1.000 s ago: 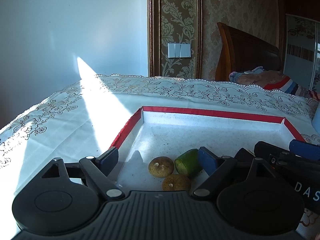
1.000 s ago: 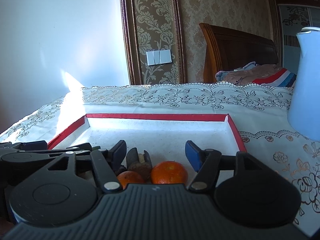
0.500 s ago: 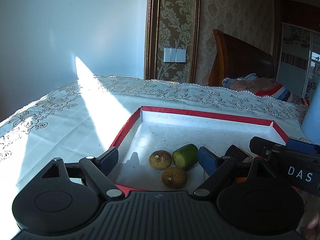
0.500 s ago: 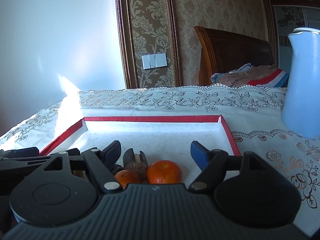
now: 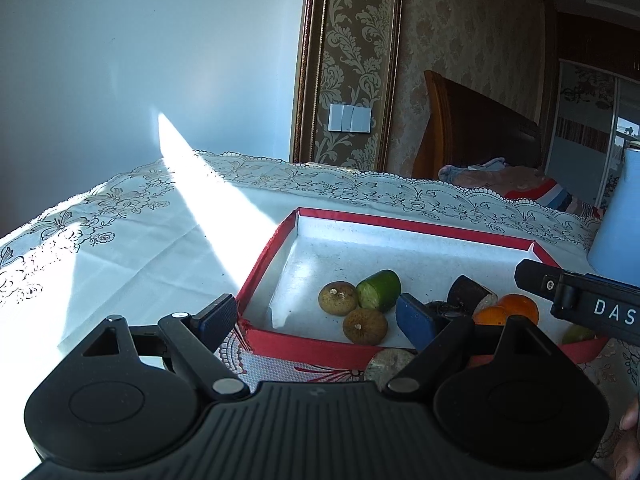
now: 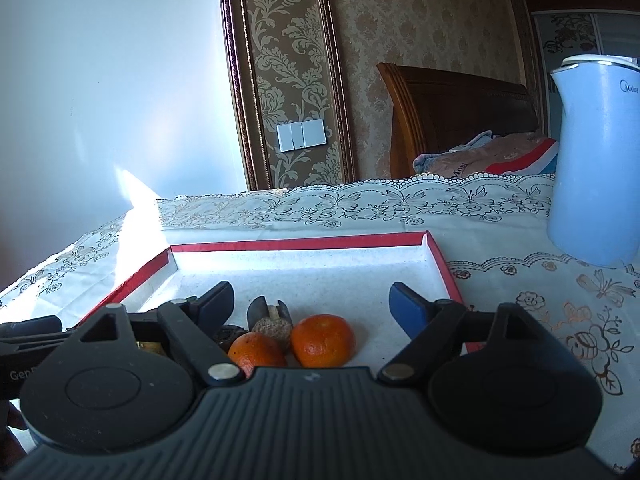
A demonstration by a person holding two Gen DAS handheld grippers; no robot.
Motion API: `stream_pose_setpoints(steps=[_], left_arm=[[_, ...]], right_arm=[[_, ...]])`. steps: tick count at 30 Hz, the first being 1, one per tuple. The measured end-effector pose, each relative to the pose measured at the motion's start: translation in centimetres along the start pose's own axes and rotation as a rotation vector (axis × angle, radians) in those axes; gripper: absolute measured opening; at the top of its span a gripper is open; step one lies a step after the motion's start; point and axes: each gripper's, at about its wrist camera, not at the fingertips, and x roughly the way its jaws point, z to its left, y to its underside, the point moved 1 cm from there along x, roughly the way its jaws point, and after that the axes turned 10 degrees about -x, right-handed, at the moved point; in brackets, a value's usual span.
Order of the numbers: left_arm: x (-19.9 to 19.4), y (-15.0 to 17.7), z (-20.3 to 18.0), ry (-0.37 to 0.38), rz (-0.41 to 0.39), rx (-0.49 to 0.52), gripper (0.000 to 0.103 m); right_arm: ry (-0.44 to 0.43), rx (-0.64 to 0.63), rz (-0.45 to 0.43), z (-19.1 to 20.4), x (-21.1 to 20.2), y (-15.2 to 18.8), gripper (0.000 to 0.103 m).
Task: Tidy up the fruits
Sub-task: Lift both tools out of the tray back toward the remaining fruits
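My right gripper [image 6: 312, 306] has just been opening its jaws; they stand wide now, with nothing pressed between the pads. The two oranges [image 6: 322, 340] lie just below the gap, at about six o'clock, inside the red tray [image 6: 304, 243]. My left gripper [image 5: 316, 318] is also wide open and holds nothing; one pad is outside the tray's corner, at nine o'clock, the other over the tray floor.

The risk I see: the oranges touch each other and the brown nut-like piece [image 6: 274, 326] behind them, so if I close on one, I may push its neighbour and it can roll. My two grippers are near each other and could collide.

The cut cucumber [image 5: 378, 290] lies on its side, its long axis from seven to one o'clock, cut face toward seven. Two brown round fruits [image 5: 338, 298] lie just beside it.
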Motion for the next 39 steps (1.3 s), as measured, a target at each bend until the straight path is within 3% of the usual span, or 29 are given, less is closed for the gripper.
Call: stream_pose_setpoints(steps=[9, 17, 26, 33, 39], left_arm=[[-2.2, 1.2, 3.1, -0.013, 0.002, -0.008, 0.087], [-2.5, 1.2, 6.1, 0.011, 0.054, -0.132, 0.091], [-3.0, 2.3, 5.3, 0.047, 0.103, -0.055, 0.091], [-3.3, 2.6, 4.9, 0.048, 0.092, -0.029, 0.091], [-2.9, 2.5, 5.8, 0.056, 0.119, -0.077, 0.091]], right_arm=[[-0.014, 0.044, 0.007, -0.6, -2.1, 1.6, 0.084], [-0.043, 0.119, 0.029, -1.8, -3.8, 2.8, 0.090], [-0.114, 0.037, 0.080, 0.9, -5.3, 3.8, 0.090], [-0.150, -0.129, 0.111, 4.6, -5.3, 3.5, 0.089], [-0.199, -0.182, 0.192, 6.1, -3.4, 3.2, 0.074]])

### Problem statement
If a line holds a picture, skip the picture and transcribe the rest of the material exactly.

### Exercise solution
1.000 s ago: 
1.000 s ago: 
0.500 s ago: 
0.500 s ago: 
now: 
now: 
A demonstration by a person holding two Gen DAS handheld grippers; no robot.
Motion API: `stream_pose_setpoints(steps=[_], left_arm=[[_, ...]], right_arm=[[_, ...]])`. steps: tick count at 30 Hz, the first being 1, one per tuple. The measured end-effector pose, each relative to the pose measured at the motion's start: translation in centimetres along the start pose's own axes and rotation as a rotation vector (axis × angle, radians) in those axes; gripper: absolute measured opening; at the top of its span a gripper is open; step one lies a step after the motion's start; point and axes: each gripper's, at about its wrist camera, not at the fingertips, and x roughly the way its jaws point, z to its left, y to its underside, the point moved 1 cm from there along x, roughly the way its jaws point, and after that the axes turned 10 degrees about -x, right-handed, at the moved point; in brackets, a value's usual span.
Order of the numbers: left_arm: x (-19.9 to 19.4), y (-15.0 to 17.7), z (-20.3 to 18.0), ry (-0.37 to 0.38), rz (-0.41 to 0.39), rx (-0.49 to 0.52), gripper (0.000 to 0.103 m); right_arm: ry (-0.44 to 0.43), rx (-0.64 to 0.63), rz (-0.45 to 0.43), z (-19.1 to 20.4), x (-21.1 to 20.2), y (-15.2 to 18.8), gripper (0.000 to 0.103 m).
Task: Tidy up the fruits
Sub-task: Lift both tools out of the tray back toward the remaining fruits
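My right gripper [image 6: 312, 306] has just been opening its jaws; they stand wide now, with nothing pressed between the pads. The two oranges [image 6: 322, 340] lie just below the gap, at about six o'clock, inside the red tray [image 6: 304, 243]. My left gripper [image 5: 316, 318] is also wide open and holds nothing; one pad is outside the tray's corner, at nine o'clock, the other over the tray floor.

The risk I see: the oranges touch each other and the brown nut-like piece [image 6: 274, 326] behind them, so if I close on one, I may push its neighbour and it can roll. My two grippers are near each other and could collide.

The cut cucumber [image 5: 378, 290] lies on its side, its long axis from seven to one o'clock, cut face toward seven. Two brown round fruits [image 5: 338, 298] lie just beside it.
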Motion for the next 39 steps (1.3 s), as measured, a target at each bend until the straight path is within 3% of the usual span, or 29 are given, less is closed for the gripper.
Call: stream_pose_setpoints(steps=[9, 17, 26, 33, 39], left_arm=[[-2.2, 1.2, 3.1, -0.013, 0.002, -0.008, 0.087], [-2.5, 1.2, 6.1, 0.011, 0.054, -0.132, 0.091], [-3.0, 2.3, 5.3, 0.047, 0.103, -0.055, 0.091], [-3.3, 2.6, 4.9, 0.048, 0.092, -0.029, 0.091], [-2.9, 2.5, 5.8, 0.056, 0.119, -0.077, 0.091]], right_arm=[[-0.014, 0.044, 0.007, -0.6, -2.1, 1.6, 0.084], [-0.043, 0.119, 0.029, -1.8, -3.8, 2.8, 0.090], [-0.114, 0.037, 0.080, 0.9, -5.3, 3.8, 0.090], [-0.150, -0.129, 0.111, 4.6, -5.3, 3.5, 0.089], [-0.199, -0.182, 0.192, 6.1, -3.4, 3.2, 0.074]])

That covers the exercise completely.